- Exercise goal -
Reprint all of the data below exactly as shown and skip every image.

Dataset excerpt Start Marker

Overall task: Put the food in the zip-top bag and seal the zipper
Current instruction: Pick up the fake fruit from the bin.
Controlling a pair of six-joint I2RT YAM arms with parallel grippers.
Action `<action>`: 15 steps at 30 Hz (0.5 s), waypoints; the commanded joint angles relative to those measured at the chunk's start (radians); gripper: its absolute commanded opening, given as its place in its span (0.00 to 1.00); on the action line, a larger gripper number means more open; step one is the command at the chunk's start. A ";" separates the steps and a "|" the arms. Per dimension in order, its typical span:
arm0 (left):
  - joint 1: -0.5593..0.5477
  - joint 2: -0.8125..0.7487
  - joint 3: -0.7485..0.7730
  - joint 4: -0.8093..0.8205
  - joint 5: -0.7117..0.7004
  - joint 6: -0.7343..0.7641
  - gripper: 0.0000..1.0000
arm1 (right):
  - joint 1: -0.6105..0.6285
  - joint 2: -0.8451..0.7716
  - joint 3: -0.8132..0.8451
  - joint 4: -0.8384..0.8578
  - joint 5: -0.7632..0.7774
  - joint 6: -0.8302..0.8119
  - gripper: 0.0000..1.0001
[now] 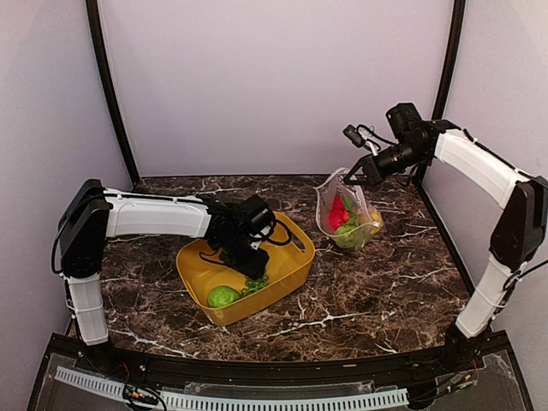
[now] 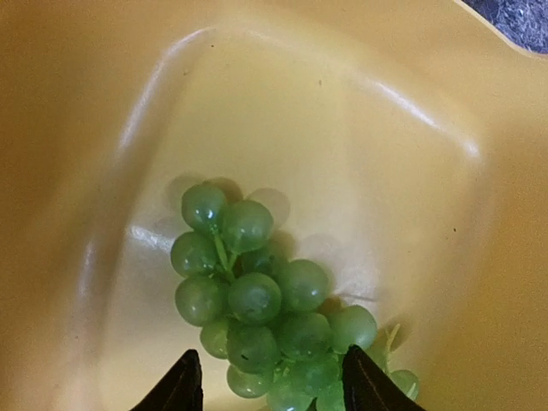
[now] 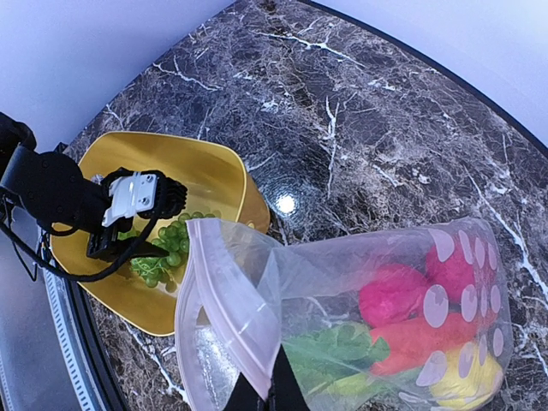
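The bag (image 3: 342,308) hangs from its mouth at the right rear of the table (image 1: 385,282), with its lower end down on the marbled top. Its zipper (image 3: 201,282) is unsealed and the mouth gapes toward the tub. Through the clear, dotted plastic show red pieces (image 3: 398,295), a green leafy piece (image 3: 330,355) and a yellow lemon (image 3: 462,381) packed at the bottom. The right end effector (image 3: 265,394) is pressed together on the edge of the mouth, pinching the plastic and holding the bag up. To the left of the bag and apart from it, the yellow tub (image 1: 291,257) sits near the middle of the table. It contains a bunch of green grapes (image 2: 265,308) and, near its front corner, a green round piece (image 1: 223,297). The left end effector (image 2: 272,381) reaches down into the tub, its two dark fingers spread on either side of the lower end of the bunch. Whether the fingertips already press on the grapes cannot be told.
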 commanded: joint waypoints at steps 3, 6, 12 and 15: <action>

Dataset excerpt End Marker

- Written reply -
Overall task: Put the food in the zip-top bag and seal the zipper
Current instruction: Pick up the fake fruit from the bin.
Controlling a pair of six-joint I2RT YAM arms with parallel grippers.
Action `<action>`: 15 steps at 30 Hz (0.5 s), waypoints; the commanded joint angles relative to those measured at the chunk's start (radians); gripper: its absolute commanded opening, given as its place in its span (0.00 to 1.00); on the action line, a larger gripper number means more open; step one is the command at the chunk's start. A ";" separates the steps and a "|" the arms. Per dimension in order, its typical span:
arm0 (left):
  - joint 1: -0.5593..0.5477
  - joint 2: -0.8125..0.7487
  - joint 3: -0.7485..0.7730
  - joint 4: -0.8093..0.8205
  - joint 5: -0.7117..0.7004
  - joint 6: -0.7343..0.7641
  - gripper: 0.0000..1.0000
arm1 (right):
  - joint 1: -0.6105..0.6285
  - joint 2: -0.8451..0.7716
  - joint 3: -0.8132..0.8451
  - joint 4: -0.8384..0.8578
  - joint 5: -0.7632..0.7774
  - joint 6: -0.8302..0.8119
  - gripper: 0.0000..1.0001
[now] 
[now] 
[now] 
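The bag (image 3: 342,308) hangs from its mouth at the right rear of the table (image 1: 385,282), with its lower end down on the marbled top. Its zipper (image 3: 201,282) is unsealed and the mouth gapes toward the tub. Through the clear, dotted plastic show red pieces (image 3: 398,295), a green leafy piece (image 3: 330,355) and a yellow lemon (image 3: 462,381) packed at the bottom. The right end effector (image 3: 265,394) is pressed together on the edge of the mouth, pinching the plastic and holding the bag up. To the left of the bag and apart from it, the yellow tub (image 1: 291,257) sits near the middle of the table. It contains a bunch of green grapes (image 2: 265,308) and, near its front corner, a green round piece (image 1: 223,297). The left end effector (image 2: 272,381) reaches down into the tub, its two dark fingers spread on either side of the lower end of the bunch. Whether the fingertips already press on the grapes cannot be told.
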 commanded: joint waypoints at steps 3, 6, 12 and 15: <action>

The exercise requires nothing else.